In just seven days of fighting, more than 2% of Ukraine’s population has been forced out of the country, according to the tally the U.N. refugee agency released to The Associated Press. The mass evacuation could be seen in Kharkiv, a city of about 1.4 million people and Ukraine’s second-largest. Residents desperate to escape falling shells and bombs crowded the city’s train station and pressed onto trains, not always knowing where they were headed.

At least 227 civilians have been killed and another 525 wounded in that time, according to the latest figures from the office of the U.N. High Commissioner for Human Rights. It acknowledges that is a vast undercount, and Ukraine earlier said more than 2,000 civilians have died. That figure could not be independently verified.

As the toll of war mounted, a second round of talks between Ukrainian and Russian delegations was expected later Thursday in neighboring Belarus — though the two sides appeared to have little common ground.

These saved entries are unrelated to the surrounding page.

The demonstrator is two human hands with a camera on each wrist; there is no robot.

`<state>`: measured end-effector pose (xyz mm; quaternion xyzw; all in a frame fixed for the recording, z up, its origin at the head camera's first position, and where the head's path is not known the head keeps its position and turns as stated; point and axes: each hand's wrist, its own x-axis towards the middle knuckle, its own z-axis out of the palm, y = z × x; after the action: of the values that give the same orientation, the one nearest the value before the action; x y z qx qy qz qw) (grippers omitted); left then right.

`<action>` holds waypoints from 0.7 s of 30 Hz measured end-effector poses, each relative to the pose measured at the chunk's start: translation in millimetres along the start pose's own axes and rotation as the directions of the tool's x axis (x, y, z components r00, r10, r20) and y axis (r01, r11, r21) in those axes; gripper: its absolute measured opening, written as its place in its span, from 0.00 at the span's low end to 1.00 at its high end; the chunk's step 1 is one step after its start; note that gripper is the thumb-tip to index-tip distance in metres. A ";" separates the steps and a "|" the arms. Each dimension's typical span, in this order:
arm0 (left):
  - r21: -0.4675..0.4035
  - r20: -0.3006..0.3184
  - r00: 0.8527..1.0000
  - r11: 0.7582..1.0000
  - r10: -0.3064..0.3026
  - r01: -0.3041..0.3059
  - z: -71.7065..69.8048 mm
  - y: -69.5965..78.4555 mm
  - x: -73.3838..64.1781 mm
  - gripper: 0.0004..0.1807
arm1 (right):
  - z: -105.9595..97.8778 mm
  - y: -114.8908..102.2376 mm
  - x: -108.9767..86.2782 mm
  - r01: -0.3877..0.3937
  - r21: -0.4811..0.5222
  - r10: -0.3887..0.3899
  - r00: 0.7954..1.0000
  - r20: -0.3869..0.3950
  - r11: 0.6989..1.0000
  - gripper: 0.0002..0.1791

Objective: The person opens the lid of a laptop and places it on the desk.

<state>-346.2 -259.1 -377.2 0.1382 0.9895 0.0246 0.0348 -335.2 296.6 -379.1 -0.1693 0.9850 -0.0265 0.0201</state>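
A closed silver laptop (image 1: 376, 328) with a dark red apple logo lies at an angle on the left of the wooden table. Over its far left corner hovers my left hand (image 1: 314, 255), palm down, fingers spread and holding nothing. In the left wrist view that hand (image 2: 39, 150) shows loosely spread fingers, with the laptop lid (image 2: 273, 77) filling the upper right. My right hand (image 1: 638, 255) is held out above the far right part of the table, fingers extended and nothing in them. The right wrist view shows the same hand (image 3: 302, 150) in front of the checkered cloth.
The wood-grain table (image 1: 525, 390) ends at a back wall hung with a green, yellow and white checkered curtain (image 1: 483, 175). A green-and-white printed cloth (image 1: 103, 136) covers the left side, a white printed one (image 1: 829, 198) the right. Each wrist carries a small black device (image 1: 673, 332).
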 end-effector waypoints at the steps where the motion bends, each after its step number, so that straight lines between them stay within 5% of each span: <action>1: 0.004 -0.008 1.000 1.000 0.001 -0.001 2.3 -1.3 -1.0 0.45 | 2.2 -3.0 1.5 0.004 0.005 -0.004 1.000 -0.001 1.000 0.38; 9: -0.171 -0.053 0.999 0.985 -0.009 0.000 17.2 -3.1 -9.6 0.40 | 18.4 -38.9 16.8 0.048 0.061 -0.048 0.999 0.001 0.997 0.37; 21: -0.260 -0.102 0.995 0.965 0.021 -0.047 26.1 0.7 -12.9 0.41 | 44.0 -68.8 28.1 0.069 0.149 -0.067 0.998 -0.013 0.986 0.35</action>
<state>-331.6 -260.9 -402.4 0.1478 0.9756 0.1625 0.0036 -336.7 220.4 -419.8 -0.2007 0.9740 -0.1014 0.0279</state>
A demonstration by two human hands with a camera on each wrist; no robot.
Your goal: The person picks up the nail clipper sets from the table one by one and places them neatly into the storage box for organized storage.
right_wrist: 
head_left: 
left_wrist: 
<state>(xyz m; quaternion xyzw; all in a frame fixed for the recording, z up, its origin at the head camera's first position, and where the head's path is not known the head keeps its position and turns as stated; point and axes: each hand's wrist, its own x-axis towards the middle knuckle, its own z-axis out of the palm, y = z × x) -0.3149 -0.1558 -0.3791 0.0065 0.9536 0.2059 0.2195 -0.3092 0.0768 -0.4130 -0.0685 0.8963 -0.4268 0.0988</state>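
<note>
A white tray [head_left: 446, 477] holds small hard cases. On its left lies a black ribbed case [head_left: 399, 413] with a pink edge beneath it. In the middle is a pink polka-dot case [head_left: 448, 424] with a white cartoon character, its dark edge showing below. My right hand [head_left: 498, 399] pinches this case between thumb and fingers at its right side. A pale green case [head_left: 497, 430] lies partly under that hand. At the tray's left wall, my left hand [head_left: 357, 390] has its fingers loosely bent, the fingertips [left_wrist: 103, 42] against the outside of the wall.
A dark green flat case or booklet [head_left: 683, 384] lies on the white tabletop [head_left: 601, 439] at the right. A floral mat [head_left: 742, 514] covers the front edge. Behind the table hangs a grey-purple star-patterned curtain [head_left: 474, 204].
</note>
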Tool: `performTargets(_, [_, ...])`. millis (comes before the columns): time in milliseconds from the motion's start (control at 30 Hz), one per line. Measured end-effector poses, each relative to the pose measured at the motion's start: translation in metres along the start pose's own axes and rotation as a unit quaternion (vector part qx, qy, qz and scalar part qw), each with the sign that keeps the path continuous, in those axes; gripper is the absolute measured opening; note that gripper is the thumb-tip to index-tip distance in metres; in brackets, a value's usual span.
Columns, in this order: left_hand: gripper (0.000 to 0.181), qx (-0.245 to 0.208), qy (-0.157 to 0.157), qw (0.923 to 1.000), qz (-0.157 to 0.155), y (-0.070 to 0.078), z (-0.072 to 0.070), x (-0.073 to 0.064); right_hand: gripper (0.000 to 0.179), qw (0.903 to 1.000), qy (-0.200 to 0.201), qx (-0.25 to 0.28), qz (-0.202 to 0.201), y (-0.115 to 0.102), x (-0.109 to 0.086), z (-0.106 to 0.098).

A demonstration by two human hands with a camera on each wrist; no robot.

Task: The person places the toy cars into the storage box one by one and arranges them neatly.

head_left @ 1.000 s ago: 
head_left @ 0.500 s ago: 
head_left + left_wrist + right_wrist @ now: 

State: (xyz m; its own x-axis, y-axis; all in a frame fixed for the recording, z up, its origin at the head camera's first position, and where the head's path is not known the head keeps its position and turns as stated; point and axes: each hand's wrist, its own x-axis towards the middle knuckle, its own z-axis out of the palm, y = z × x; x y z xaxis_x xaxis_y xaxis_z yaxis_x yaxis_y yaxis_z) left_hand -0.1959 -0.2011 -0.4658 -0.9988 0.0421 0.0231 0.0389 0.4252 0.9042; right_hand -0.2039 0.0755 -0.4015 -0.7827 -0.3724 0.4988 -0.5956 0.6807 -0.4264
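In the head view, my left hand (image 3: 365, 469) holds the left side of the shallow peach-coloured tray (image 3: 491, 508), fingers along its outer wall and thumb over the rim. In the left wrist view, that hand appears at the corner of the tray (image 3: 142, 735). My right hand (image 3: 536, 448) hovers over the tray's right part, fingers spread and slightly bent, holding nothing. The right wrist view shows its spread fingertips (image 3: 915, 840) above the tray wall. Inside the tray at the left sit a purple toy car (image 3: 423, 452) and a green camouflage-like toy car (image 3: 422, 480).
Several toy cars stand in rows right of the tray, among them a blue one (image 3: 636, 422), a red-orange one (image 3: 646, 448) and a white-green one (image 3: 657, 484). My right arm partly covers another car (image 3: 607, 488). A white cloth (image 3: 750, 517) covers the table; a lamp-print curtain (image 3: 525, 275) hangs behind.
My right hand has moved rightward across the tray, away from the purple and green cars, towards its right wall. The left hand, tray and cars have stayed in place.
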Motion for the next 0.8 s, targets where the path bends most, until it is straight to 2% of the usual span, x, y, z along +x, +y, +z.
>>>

“We are ready to conduct talks, but we will continue the operation because we won’t allow Ukraine to preserve a military infrastructure that threatens Russia,” Russian Foreign Minister Sergey Lavrov said, repeating an accusation Moscow has repeatedly used to justify its invasion.

Lavrov said that the West has continuously armed Ukraine, trained its troops and built up bases there to turn Ukraine into a bulwark against Russia.

The U.S. and its allies have insisted that NATO is a defensive alliance that doesn’t pose a threat to Russia. And the West fears Russia’s invasion is meant to overthrow Ukraine’s government and install a friendly government — though Lavrov said Moscow would let the Ukrainians choose what government they should have.

Russian President Vladimir Putin earlier raised the specter of nuclear war, putting his country’s nuclear forces on high alert, but his foreign minister shrugged off questions of whether Russia could escalate the conflict with nuclear weapons, saying such talk comes from the West.

In Kherson, the Russians took over the regional administration headquarters, Hennady Lahuta, the governor of the region, said Thursday — while adding that he and other officials were continuing to perform their duties and provide assistance to the population.

Kherson’s mayor, Igor Kolykhaev, previously said that the national flag was still flying, but that there were no Ukrainian troops in the city. Britain’s defense secretary said it was possible the Russians had taken over, though not yet verified.

The mayor said the city would maintain a strict curfew and require pedestrians to walk in groups no larger than two, obey commands to stop and not to “provoke the troops.”